→ What is required:
Please repeat the entries below exactly as written, leaving out any images.

Stored data:
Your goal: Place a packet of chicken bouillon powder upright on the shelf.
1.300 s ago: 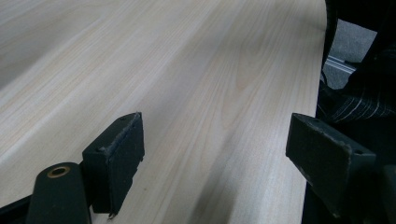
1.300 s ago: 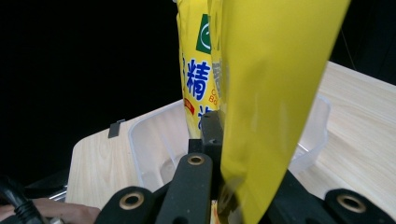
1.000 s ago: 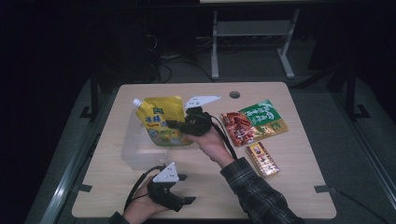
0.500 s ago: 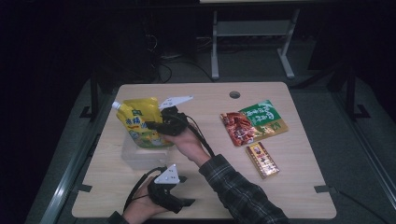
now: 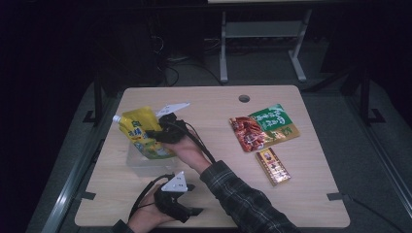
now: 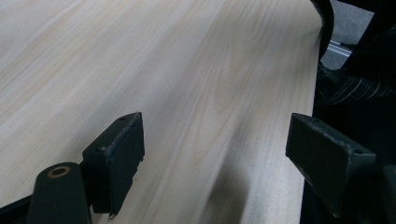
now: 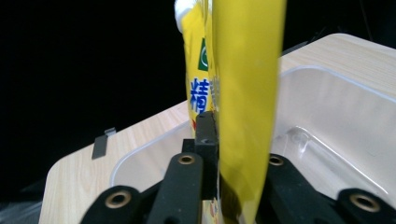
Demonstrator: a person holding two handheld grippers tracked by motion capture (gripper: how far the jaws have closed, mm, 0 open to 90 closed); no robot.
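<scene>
While the left tongs gape, the right tongs, jaws just easing, flank the yellow pouch

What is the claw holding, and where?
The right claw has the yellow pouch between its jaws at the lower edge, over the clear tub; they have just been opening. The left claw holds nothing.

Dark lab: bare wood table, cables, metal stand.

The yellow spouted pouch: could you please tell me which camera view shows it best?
The high view: the yellow spouted pouch shows whole there, white spout up-left, over the clear plastic bin. The right gripper view shows the pouch edge-on between the right gripper jaws. The left gripper view looks across bare table.
</scene>
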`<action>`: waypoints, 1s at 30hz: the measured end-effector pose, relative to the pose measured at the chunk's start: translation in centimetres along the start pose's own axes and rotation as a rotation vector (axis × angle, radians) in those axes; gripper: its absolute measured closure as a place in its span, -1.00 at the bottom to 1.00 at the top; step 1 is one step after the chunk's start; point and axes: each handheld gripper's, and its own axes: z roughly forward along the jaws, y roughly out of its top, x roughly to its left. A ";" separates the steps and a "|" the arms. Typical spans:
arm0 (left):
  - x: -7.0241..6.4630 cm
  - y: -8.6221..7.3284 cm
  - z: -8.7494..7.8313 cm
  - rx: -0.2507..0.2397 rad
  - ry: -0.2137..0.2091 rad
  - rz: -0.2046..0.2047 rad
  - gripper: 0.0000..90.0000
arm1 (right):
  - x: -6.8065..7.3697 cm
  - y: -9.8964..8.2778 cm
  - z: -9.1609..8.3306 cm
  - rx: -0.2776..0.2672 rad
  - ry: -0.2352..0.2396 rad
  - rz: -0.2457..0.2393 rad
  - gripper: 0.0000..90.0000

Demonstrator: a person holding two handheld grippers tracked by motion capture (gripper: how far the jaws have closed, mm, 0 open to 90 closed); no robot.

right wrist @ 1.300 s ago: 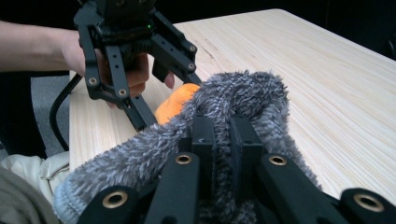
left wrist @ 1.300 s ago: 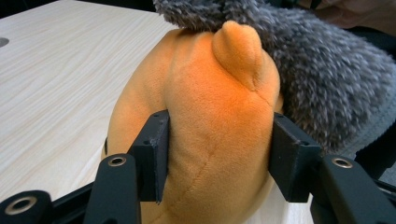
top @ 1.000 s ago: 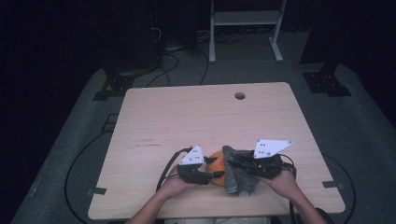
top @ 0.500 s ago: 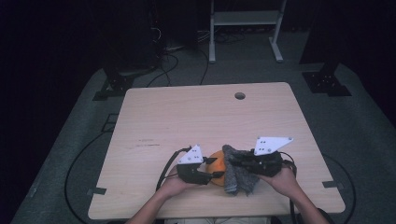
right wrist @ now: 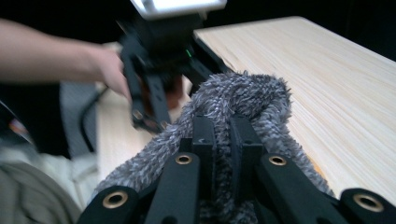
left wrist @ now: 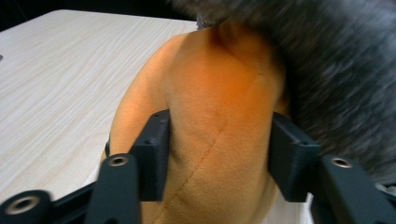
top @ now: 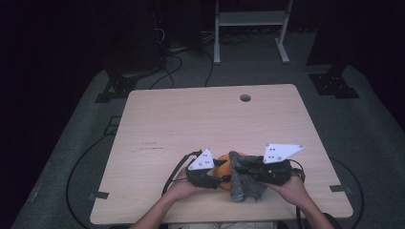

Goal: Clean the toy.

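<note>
Orange toy [left wrist: 210, 121]: soft plush, rounded, short velvety nap, a stitched seam running diagonally across it; sits on the wooden table [top: 191, 119] near its front edge, between the two grippers.
Grey cloth [right wrist: 243, 100]: shaggy, fuzzy yarn, dark grey; draped over the orange toy's right side and hanging toward the table's front edge.
Left gripper [left wrist: 219, 154]: jaws partly spread, pads pressed into both flanks of the orange toy, denting the plush.
Right gripper [right wrist: 222, 140]: jaws nearly together, pinching a fold of the grey cloth just beside the orange toy.
</note>
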 end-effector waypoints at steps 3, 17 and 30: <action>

→ Result:
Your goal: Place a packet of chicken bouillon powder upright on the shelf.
1.300 s ago: 
1.300 s ago: 
1.000 s ago: 
0.500 s ago: 
now: 
now: 
now: 
Demonstrator: a person holding two handheld grippers tracked by motion capture (gripper: how far the jaws have closed, mm, 0 open to 90 closed); no robot.
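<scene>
While the left tongs gape, the right tongs, jaws just easing, flank the yellow pouch

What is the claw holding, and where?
The right claw has the yellow pouch between its jaws at the lower edge, over the clear tub; they have just been opening. The left claw holds nothing.

Dark lab: bare wood table, cables, metal stand.

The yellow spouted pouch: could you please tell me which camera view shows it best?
The high view: the yellow spouted pouch shows whole there, white spout up-left, over the clear plastic bin. The right gripper view shows the pouch edge-on between the right gripper jaws. The left gripper view looks across bare table.
</scene>
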`<action>`: waypoints, 1s at 30hz: the measured end-effector pose, relative to the pose measured at the chunk's start: translation in centimetres along the start pose's own axes and rotation as a rotation vector (axis × angle, radians) in those axes; gripper: its absolute measured closure as a place in its span, -1.00 at the bottom to 1.00 at the top; step 1 is one step after the chunk's start; point and axes: each handheld gripper's, and its own axes: z roughly forward along the jaws, y roughly out of its top, x roughly to its left. A ";" separates the steps and a "|" the arms. Typical spans:
arm0 (left):
  - x: -7.0241..6.4630 cm
  - y: -8.6221..7.3284 cm
  - z: -8.7494..7.8313 cm
  - rx: -0.2507..0.2397 rad
  - ry: -0.2137..0.2091 rad
  - rz: -0.2046..0.2047 rad
  - gripper: 0.0000..90.0000
arm1 (right):
  - x: -6.8065..7.3697 cm
  - y: -9.8964..8.2778 cm
  - z: -9.1609..8.3306 cm
  - rx: -0.2776..0.2672 rad
  - ry: -0.2352..0.2396 rad
  - rz: -0.2457..0.2393 rad
  - gripper: 0.0000..90.0000

Demonstrator: a person holding two handheld grippers tracked by motion capture (gripper: how far the jaws have closed, mm, 0 open to 90 closed); no robot.

right wrist @ 1.300 s ago: 
left wrist @ 1.300 s ago: 
top @ 1.000 s ago: 
top @ 0.500 s ago: 
right wrist @ now: 
left wrist @ now: 
top @ now: 

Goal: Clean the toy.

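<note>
Orange toy [left wrist: 210, 121]: soft plush, rounded, short velvety nap, a stitched seam running diagonally across it; sits on the wooden table [top: 191, 119] near its front edge, between the two grippers.
Grey cloth [right wrist: 243, 100]: shaggy, fuzzy yarn, dark grey; draped over the orange toy's right side and hanging toward the table's front edge.
Left gripper [left wrist: 219, 154]: jaws partly spread, pads pressed into both flanks of the orange toy, denting the plush.
Right gripper [right wrist: 222, 140]: jaws nearly together, pinching a fold of the grey cloth just beside the orange toy.
</note>
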 end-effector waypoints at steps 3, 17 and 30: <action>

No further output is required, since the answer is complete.